AS NOVAS “TENDÊNCIAS” DA ADMINISTRAÇÃO E UM CONFRONTO DE FASHIONISTAS
Nas últimas aulas, discutimos qual seria o centro do
Direito Administrativo, se é que havia algum centro. Decidi, pois, e na lógica
do pronto-a-vestir de que a Administração Pública hoje dispõe, comparar estas
novas “tendências” do Direito Administrativo com a Moda.
Inicialmente, e segundo a concepção
de Mayer, assiste-se a uma procura pelo centro da realidade administrativa. À
época, a Administração caracterizava-se por uma actuação agressiva e abrasiva,
sendo a lógica “actocêntrica”, ou seja, dependente do acto administrativo. A
mesma exercia o seu poder, declarando direitos e impondo-os coactivamente, numa
lógica autoritária, ligada aos traumas da infância difícil. Possuía, de igual forma,
uma série de privilégios, sendo o acto definitivo e executório.
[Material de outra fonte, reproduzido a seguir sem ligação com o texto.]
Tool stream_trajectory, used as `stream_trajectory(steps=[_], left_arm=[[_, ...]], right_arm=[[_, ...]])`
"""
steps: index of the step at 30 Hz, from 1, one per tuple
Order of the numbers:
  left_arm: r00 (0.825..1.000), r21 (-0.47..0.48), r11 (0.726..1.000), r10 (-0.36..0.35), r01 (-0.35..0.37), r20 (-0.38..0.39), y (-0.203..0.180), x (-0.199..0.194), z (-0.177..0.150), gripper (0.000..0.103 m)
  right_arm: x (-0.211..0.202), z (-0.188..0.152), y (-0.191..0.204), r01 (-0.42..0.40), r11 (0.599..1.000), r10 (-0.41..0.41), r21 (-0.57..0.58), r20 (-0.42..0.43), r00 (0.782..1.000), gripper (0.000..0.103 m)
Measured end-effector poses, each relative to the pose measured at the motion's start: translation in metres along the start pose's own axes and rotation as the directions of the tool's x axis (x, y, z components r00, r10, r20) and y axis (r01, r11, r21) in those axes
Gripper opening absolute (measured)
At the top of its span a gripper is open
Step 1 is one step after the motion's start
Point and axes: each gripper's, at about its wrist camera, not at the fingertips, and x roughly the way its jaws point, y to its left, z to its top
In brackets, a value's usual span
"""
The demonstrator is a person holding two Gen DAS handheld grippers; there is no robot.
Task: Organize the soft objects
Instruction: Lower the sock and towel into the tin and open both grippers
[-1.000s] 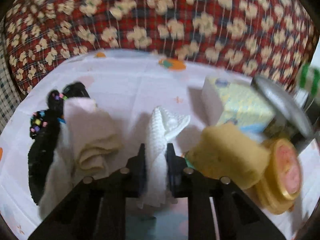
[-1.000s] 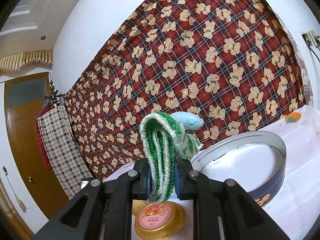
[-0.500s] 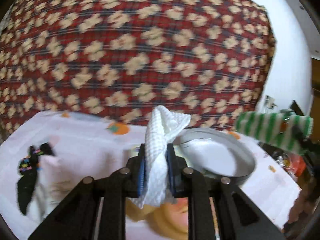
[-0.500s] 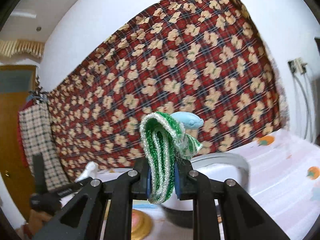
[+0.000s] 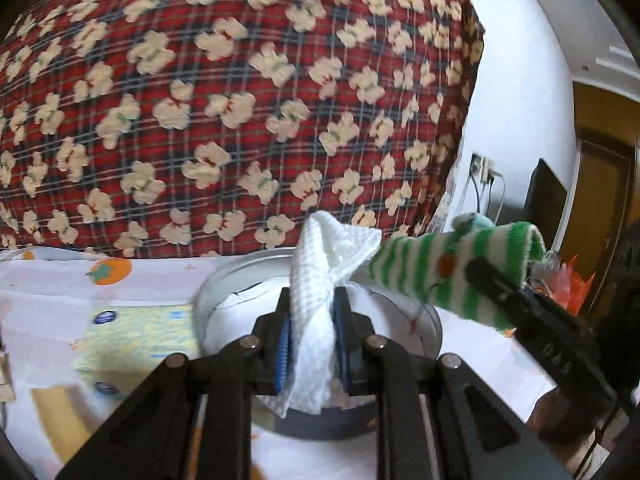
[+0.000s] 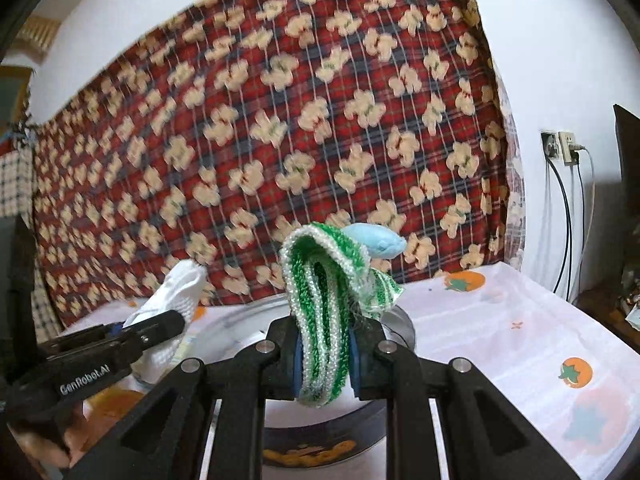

O particular
era um mero súbdito e não sujeito de direitos.
A este Direito Administrativo
“actocêntrico”, pensemos no estilo feminino antes dos anos 20, extremamente
rígido, ditado pelas socialites da
época, com pouca margem de originalidade.
Ora, com o Estado Social e com o
advento da Administração Prestadora, assistiu-se a uma crise nesta lógica “actocêntrica”,
deixando o acto administrativo de ter o a destaque de outrora. Ate aí uma realidade
incontestada, vai ter de ser repensada e reconstruida. Surgem novas formas de
actuação possíveis, para além do acto administrativo: os contratos públicos, os
regulamentos, os planos, entre tantos outros como a própria actuação informal e
técnica da Administração. Um autêntico pronto-a-vestir, segundo o Professor! O
acto já não é a única forma de actuação, uma “farda única”. Reflictamos, pois, as actuais
tendências de moda. Por um lado o boho
chic, o preppy, não nos
esquecendo de uma linha mais vintage
para quem a consegue concretizar. Não estamos limitados a um único estilo, mas
a vários. Cabe ao indivíduo escolher qual o que mais se adequa à sua própria
personalidade. E o mesmo se acontece quanto ao actual Direito Administrativo.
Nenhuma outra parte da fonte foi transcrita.